Bar Italia have piles of affected artsy swag and if you just need a lively record playing in the background at a White Cube private view, it’s surely fine. It’s all great hair, liquidity of imagery and such. Like, doing no interviews until the exact moment when people wanted interviews, then doing some. Cynical side-eye everywhere. A fashion industry executive’s idea of what a band is, perfume-video-ready.
Everything about Bar Italia seems more like a fictional band in a television drama, built from the hottest people in the extras pool. I imagine them playing in the background at a coke-addled office party in season three of Industry, or that Lena Dunham London-set rom com, Too Much.
What Bar Italia – the café in Soho – is known for, really, is being there a long time, and serving not very good food. In the end, Bar Italia – the band – is a London art scene iteration of the current pop stardom blueprint, whereby the music itself is just one facet of the artist’s public-facing iconography. The songs don’t need to be real. In that context, the music is merely a tool, on the road to somewhere else.
But here, it flags a key problem with marketed mystique: at some point, your audacity needs to be in the service of something tangible. You can get away with it for a while, especially at the beginning. But in the end, you must deliver something. Greater and edgier artists than Bar Italia have fallen foul of that requirement.

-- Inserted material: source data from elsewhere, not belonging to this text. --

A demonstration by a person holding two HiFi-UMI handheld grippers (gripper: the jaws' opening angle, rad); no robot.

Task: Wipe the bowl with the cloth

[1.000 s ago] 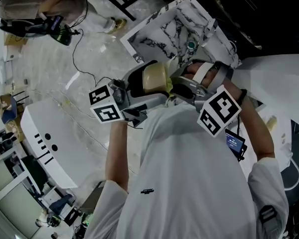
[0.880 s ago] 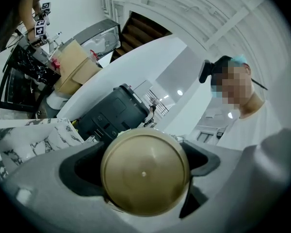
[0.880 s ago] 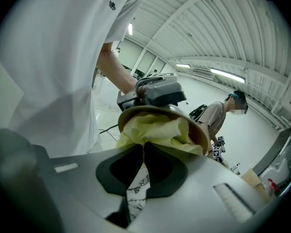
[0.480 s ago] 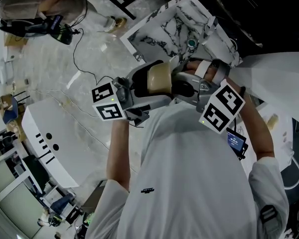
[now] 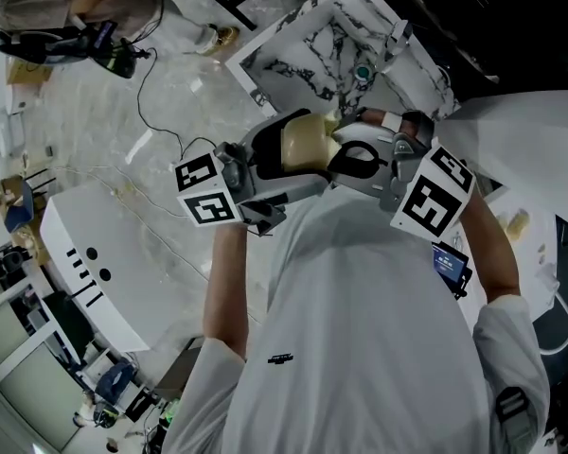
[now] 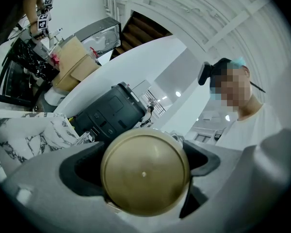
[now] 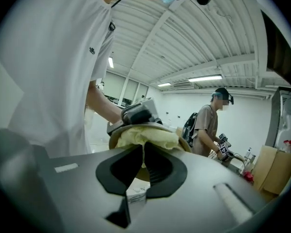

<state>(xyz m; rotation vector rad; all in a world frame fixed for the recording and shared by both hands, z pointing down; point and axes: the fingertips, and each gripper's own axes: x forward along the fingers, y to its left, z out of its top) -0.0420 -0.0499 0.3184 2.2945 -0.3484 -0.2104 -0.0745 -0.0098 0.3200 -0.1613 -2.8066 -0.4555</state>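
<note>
A gold-coloured bowl [image 5: 304, 143] is held up in front of the person's chest. My left gripper [image 5: 265, 166] is shut on it; in the left gripper view the bowl's round underside [image 6: 144, 171] fills the gap between the two jaws. My right gripper [image 5: 362, 159] faces the bowl from the other side. In the right gripper view it [image 7: 143, 152] is shut on a yellow cloth [image 7: 146, 136], which is bunched inside the bowl's rim [image 7: 185, 143]. From the head view only a sliver of the cloth [image 5: 333, 121] shows.
A marble-patterned box [image 5: 312, 45] lies beyond the grippers. A white curved table [image 5: 104, 263] stands at the left, with cables [image 5: 151, 112] on the floor. Another person [image 7: 208, 125] stands behind the bowl. A black machine [image 6: 109, 113] and cardboard boxes [image 6: 72, 64] are further off.
Both grippers and the bowl have risen slightly. The right gripper has swung to the right and turned at the bowl, while the left keeps its hold.
</note>
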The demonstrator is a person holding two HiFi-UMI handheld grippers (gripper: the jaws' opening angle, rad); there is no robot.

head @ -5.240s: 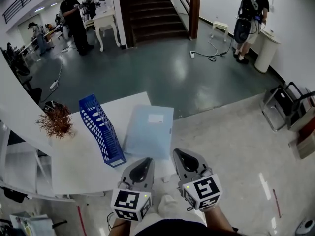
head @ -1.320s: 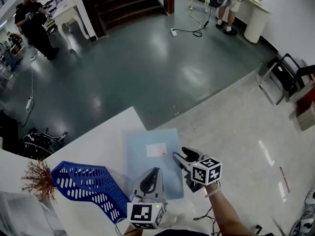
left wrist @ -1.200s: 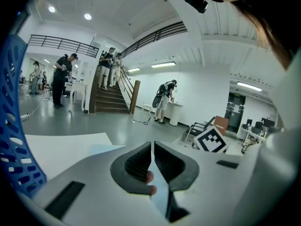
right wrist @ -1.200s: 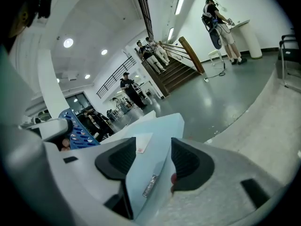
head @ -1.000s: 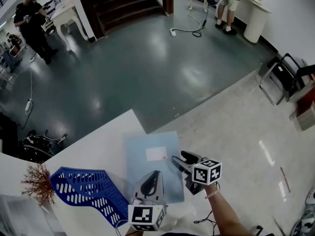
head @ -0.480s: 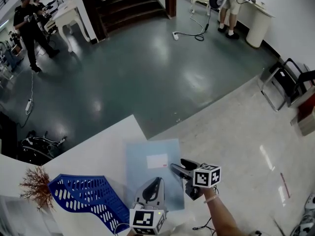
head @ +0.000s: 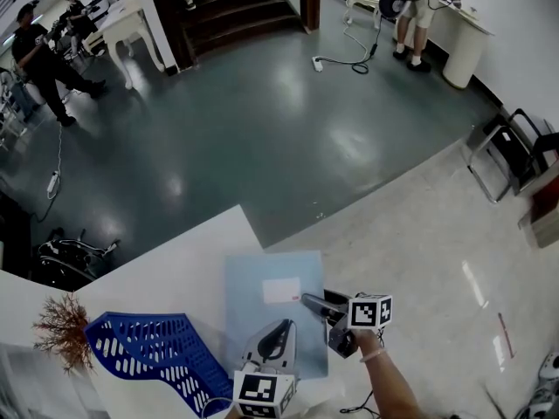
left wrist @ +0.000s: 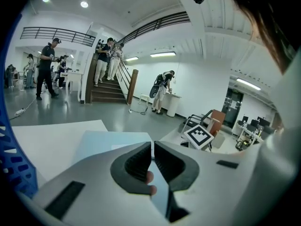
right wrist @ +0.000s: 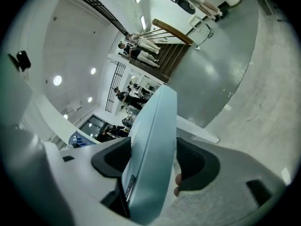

I am reminded of that packaging material sometimes used nowadays instead of bubble wrap. It’s made from corn starch, feels like sturdy pieces of foam, until you get it wet, when it just evaporates away into nothing. If you told me this whole project was one of those A.I. art prank experiments, with the humans merely contributing the physicality and the barest, most functional tweaks, I’d believe you. I’d be relieved.